Fundraising
Bridge Loan
Short-term financing that helps a startup survive until it closes its next equity round — typically structured as a convertible note that converts into the new round.
A bridge loan is short-term debt financing extended to a startup when it needs capital to reach its next financing milestone. Unlike a priced equity round, a bridge loan is typically fast to execute — often funded within days or weeks — and converts into equity when the company closes its next round.
Bridges are most commonly structured as convertible notes with a discount (usually 10–20%) or as SAFEs. They may or may not include interest (typically 5–8% annually). The term 'bridge' reflects the intent: it bridges the company from where it is to where it needs to be to raise its next proper round.
Existing investors frequently lead bridge rounds to protect their ownership without triggering a new priced round. Bridges can be a lifeline for companies close to a milestone, but they can also become a trap if the company repeatedly bridges without hitting the metrics needed to raise a real round.
In Practice
A Series A startup raised $8M 18 months ago. Revenue is growing but not fast enough to command an A+ Series B price. The CEO negotiates a $1.5M bridge from existing investors, structured as a convertible note with a 20% discount cap.
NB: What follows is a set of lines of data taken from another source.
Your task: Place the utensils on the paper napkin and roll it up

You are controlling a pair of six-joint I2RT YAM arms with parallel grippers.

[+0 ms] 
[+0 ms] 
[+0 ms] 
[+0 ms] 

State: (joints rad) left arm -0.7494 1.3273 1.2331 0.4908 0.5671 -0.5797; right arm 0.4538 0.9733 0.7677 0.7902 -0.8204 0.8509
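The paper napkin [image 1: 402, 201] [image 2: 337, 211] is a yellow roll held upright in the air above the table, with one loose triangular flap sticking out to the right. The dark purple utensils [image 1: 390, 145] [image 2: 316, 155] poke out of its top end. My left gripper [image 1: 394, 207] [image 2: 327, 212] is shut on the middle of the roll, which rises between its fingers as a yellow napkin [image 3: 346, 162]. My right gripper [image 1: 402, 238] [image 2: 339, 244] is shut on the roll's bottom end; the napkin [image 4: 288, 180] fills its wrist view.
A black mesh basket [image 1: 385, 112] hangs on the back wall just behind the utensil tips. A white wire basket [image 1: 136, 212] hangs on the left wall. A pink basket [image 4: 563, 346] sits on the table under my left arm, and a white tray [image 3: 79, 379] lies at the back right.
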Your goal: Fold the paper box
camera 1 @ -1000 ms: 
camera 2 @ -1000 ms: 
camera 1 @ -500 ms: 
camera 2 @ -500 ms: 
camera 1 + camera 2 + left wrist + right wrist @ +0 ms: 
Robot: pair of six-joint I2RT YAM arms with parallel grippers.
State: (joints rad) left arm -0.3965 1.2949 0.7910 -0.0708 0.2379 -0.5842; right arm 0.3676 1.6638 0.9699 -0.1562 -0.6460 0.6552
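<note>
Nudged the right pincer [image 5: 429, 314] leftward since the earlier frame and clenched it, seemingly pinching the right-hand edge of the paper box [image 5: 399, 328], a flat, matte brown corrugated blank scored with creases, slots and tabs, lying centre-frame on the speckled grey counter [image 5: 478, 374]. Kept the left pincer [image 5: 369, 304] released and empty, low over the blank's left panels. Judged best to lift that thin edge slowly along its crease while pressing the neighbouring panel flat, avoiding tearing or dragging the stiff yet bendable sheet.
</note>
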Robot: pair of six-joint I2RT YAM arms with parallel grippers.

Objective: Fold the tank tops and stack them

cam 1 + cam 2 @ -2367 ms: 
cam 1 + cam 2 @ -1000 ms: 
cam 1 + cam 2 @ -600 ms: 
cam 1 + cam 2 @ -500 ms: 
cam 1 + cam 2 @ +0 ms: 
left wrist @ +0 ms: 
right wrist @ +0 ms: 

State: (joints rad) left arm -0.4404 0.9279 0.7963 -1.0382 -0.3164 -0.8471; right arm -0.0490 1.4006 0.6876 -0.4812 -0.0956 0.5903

This gives the team 6 months to hit $3M ARR and raise a proper Series B.
Why It Matters
Bridge loans are a critical survival mechanism in venture — when capital markets tighten, the ability to bridge determines whether a company lives or dies. From an investor perspective, bridges are a moment of truth: do you have conviction to put in more money at a difficult moment, or do you let the company struggle? Companies that continuously need bridges without hitting milestones are often signaling deeper product-market fit issues.
VC Beast Take
The phrase 'bridge to nowhere' describes what happens when VCs keep bridging a company that should be shut down. Bridges can be rational — market timing, a key hire needed, a product milestone weeks away. But some investors bridge out of loss aversion rather than conviction, prolonging the inevitable. The best bridges have a clear hypothesis: 'If we hit X metric in Y months, we can raise a proper round.' If there's no clear hypothesis, it's not a bridge, it's a life support system.